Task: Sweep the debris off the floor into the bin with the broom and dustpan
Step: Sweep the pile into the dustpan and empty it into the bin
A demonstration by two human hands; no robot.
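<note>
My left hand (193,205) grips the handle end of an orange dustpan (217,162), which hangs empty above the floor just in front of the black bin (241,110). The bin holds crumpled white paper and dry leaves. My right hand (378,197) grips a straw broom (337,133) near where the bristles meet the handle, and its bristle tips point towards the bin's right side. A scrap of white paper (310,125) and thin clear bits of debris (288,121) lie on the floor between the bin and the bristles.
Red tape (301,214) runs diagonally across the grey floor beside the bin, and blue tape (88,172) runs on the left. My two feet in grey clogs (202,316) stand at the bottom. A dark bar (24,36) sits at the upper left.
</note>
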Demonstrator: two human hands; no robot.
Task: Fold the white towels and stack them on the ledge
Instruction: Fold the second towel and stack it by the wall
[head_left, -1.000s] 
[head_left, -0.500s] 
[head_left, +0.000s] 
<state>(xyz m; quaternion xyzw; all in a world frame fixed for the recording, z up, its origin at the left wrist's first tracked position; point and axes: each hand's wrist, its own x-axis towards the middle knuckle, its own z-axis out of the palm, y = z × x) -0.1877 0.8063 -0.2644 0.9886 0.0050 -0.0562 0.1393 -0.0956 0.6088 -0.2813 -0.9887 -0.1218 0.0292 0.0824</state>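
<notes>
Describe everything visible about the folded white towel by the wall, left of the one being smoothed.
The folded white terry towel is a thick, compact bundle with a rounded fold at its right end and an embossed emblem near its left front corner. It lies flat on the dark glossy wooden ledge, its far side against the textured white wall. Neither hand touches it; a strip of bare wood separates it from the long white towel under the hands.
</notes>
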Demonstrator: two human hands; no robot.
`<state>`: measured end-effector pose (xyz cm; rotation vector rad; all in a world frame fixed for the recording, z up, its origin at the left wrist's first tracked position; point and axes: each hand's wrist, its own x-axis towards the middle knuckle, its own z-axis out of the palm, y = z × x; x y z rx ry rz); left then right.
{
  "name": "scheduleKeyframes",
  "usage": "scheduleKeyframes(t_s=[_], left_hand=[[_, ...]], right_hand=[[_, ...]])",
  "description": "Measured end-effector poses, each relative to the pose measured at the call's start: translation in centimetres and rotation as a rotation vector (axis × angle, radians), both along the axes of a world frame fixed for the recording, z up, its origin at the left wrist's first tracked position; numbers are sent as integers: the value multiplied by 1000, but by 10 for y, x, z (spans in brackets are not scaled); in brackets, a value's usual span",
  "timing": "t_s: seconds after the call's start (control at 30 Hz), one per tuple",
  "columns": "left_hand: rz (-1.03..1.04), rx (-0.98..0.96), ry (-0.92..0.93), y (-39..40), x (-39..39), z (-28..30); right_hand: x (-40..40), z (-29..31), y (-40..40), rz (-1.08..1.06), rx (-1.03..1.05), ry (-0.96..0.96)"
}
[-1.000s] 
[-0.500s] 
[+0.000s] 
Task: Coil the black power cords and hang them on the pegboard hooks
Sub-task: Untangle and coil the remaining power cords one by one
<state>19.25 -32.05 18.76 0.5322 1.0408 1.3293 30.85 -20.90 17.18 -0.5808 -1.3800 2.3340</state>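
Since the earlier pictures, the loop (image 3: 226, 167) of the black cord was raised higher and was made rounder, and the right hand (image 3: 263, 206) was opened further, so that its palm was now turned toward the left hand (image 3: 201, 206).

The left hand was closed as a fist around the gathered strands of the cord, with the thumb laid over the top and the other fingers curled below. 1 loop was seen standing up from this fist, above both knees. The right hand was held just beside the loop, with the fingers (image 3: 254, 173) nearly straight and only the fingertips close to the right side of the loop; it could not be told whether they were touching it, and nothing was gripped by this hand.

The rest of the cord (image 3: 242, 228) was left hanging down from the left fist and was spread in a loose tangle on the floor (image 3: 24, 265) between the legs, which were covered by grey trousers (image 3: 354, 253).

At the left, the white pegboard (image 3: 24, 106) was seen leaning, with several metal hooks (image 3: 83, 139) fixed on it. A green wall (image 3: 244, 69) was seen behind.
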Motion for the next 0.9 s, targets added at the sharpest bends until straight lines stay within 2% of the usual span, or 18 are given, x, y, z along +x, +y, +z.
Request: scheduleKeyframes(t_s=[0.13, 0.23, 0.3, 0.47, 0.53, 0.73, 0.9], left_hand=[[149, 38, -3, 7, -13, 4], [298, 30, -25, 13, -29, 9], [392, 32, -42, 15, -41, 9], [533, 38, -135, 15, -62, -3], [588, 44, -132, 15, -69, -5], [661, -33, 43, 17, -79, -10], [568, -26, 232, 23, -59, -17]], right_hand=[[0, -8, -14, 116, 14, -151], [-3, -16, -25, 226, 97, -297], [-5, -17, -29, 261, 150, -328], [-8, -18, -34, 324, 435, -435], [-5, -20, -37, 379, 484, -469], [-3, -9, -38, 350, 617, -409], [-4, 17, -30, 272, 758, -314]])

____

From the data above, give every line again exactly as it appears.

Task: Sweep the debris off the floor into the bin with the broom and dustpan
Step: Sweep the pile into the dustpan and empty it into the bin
A demonstration by two human hands; no robot.
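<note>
My left hand (193,205) grips the handle end of an orange dustpan (217,162), which hangs empty above the floor just in front of the black bin (241,110). The bin holds crumpled white paper and dry leaves. My right hand (378,197) grips a straw broom (337,133) near where the bristles meet the handle, and its bristle tips point towards the bin's right side. A scrap of white paper (310,125) and thin clear bits of debris (288,121) lie on the floor between the bin and the bristles.
Red tape (301,214) runs diagonally across the grey floor beside the bin, and blue tape (88,172) runs on the left. My two feet in grey clogs (202,316) stand at the bottom. A dark bar (24,36) sits at the upper left.
</note>
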Demonstrator: two human hands; no robot.
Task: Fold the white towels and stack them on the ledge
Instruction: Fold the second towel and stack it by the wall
[head_left, -1.000s] 
[head_left, -0.500s] 
[head_left, +0.000s] 
<state>(xyz m; quaternion xyzw; all in a world frame fixed for the recording, z up, its origin at the left wrist's first tracked position; point and axes: each hand's wrist, its own x-axis towards the middle knuckle, its own z-axis out of the palm, y = z × x) -0.1877 0.8063 -0.2644 0.9886 0.0050 -0.0562 0.1393 -0.0956 0.6088 -0.2813 -0.9887 -0.1218 0.0292 0.0824</state>
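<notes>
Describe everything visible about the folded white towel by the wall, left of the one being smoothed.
The folded white terry towel is a thick, compact bundle with a rounded fold at its right end and an embossed emblem near its left front corner. It lies flat on the dark glossy wooden ledge, its far side against the textured white wall. Neither hand touches it; a strip of bare wood separates it from the long white towel under the hands.
</notes>
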Demonstrator: two human hands; no robot.
`<state>`: measured end-effector pose (xyz cm; rotation vector rad; all in a world frame fixed for the recording, z up, its origin at the left wrist's first tracked position; point and axes: each hand's wrist, its own x-axis towards the middle knuckle, its own z-axis out of the palm, y = z × x; x y z rx ry rz); left then right.
{
  "name": "scheduleKeyframes",
  "usage": "scheduleKeyframes(t_s=[_], left_hand=[[_, ...]], right_hand=[[_, ...]])",
  "description": "Measured end-effector poses, each relative to the pose measured at the call's start: translation in centimetres and rotation as a rotation vector (axis × angle, radians), both along the axes of a world frame fixed for the recording, z up, its origin at the left wrist's first tracked position; numbers are sent as integers: the value multiplied by 1000, but by 10 for y, x, z (spans in brackets are not scaled); in brackets, a value's usual span",
  "timing": "t_s: seconds after the call's start (control at 30 Hz), one per tuple",
  "columns": "left_hand: rz (-1.03..1.04), rx (-0.98..0.96), ry (-0.92..0.93), y (-39..40), x (-39..39), z (-28..30); right_hand: x (-40..40), z (-29..31), y (-40..40), rz (-1.08..1.06), rx (-1.03..1.05), ry (-0.96..0.96)"
}
[-1.000s] 
[-0.500s] 
[+0.000s] 
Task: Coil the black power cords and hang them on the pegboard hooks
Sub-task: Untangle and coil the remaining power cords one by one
<state>19.25 -32.05 18.76 0.5322 1.0408 1.3293 30.85 -20.90 17.18 -0.5808 -1.3800 2.3340</state>
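Since the earlier pictures, the loop (image 3: 226, 167) of the black cord was raised higher and was made rounder, and the right hand (image 3: 263, 206) was opened further, so that its palm was now turned toward the left hand (image 3: 201, 206).

The left hand was closed as a fist around the gathered strands of the cord, with the thumb laid over the top and the other fingers curled below. 1 loop was seen standing up from this fist, above both knees. The right hand was held just beside the loop, with the fingers (image 3: 254, 173) nearly straight and only the fingertips close to the right side of the loop; it could not be told whether they were touching it, and nothing was gripped by this hand.

The rest of the cord (image 3: 242, 228) was left hanging down from the left fist and was spread in a loose tangle on the floor (image 3: 24, 265) between the legs, which were covered by grey trousers (image 3: 354, 253).

At the left, the white pegboard (image 3: 24, 106) was seen leaning, with several metal hooks (image 3: 83, 139) fixed on it. A green wall (image 3: 244, 69) was seen behind.
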Motion for the next 0.9 s, targets added at the sharpest bends until straight lines stay within 2% of the usual span, or 18 are given, x, y, z along +x, +y, +z.
Request: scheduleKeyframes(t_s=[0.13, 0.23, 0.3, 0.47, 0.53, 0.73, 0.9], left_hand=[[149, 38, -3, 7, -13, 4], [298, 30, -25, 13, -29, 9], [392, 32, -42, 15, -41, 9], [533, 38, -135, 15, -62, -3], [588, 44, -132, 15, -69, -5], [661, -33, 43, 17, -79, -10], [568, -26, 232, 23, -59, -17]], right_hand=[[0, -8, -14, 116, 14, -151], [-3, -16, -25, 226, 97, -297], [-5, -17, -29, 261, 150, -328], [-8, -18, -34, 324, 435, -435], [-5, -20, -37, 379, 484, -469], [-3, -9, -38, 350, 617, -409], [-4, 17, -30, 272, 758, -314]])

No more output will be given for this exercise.